**DIRECTIONS FOR THIS TASK**
Write the data out again, matching every line exactly.

────────────────

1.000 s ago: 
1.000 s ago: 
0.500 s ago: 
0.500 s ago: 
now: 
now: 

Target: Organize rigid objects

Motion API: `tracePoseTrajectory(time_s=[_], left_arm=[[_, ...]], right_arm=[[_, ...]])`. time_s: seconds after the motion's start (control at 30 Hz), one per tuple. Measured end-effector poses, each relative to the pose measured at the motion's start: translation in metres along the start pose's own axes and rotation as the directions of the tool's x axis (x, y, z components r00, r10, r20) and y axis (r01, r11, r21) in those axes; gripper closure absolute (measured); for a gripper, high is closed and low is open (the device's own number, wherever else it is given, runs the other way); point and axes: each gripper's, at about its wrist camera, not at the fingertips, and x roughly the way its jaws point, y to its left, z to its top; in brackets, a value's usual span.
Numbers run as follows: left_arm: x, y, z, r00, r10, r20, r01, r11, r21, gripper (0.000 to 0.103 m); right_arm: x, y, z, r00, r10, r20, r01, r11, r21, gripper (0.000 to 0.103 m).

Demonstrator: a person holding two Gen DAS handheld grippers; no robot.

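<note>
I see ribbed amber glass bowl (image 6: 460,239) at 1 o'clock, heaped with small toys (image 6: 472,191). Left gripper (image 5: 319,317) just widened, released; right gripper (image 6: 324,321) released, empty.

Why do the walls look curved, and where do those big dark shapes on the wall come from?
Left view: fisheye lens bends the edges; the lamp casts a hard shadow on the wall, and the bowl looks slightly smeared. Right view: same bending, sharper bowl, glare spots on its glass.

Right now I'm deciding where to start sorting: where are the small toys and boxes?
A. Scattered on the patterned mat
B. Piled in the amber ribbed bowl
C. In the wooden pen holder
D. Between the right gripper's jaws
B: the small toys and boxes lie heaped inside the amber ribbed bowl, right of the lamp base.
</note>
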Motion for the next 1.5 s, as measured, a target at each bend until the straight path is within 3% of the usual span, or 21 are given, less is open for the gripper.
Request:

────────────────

**RESPONSE TO THE TASK**
1.000 s ago: 
1.000 s ago: 
0.500 s ago: 
0.500 s ago: 
now: 
now: 

Target: Organize rigid objects

Motion API: `tracePoseTrajectory(time_s=[_], left_arm=[[_, ...]], right_arm=[[_, ...]])`. time_s: seconds after the motion's start (control at 30 Hz), one per tuple. Measured end-effector poses, each relative to the pose measured at the motion's start: translation in metres along the start pose's own axes and rotation as the directions of the tool's x axis (x, y, z components r00, r10, r20) and y axis (r01, r11, r21) in those axes; gripper closure absolute (measured); for a gripper, high is closed and low is open (the device's own number, wherever else it is given, runs the other way); point and axes: each gripper's, at about its wrist camera, not at the fingertips, and x roughly the way its jaws point, y to its left, z to its top; in brackets, a value's usual span.
Numbers run as follows: left_arm: x, y, z, r00, r10, r20, r01, r11, r21, gripper (0.000 to 0.103 m); right_arm: x, y, z, r00, r10, r20, r01, r11, r21, gripper (0.000 to 0.103 m).

Demonstrator: a person holding two Gen DAS handheld grippers; no robot.

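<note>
I see ribbed amber glass bowl (image 6: 460,239) at 1 o'clock, heaped with small toys (image 6: 472,191). Left gripper (image 5: 319,317) just widened, released; right gripper (image 6: 324,321) released, empty.

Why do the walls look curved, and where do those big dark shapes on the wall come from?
Left view: fisheye lens bends the edges; the lamp casts a hard shadow on the wall, and the bowl looks slightly smeared. Right view: same bending, sharper bowl, glare spots on its glass.

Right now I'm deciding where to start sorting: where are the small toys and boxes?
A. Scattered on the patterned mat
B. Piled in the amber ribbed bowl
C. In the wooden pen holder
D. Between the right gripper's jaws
B: the small toys and boxes lie heaped inside the amber ribbed bowl, right of the lamp base.
</note>
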Motion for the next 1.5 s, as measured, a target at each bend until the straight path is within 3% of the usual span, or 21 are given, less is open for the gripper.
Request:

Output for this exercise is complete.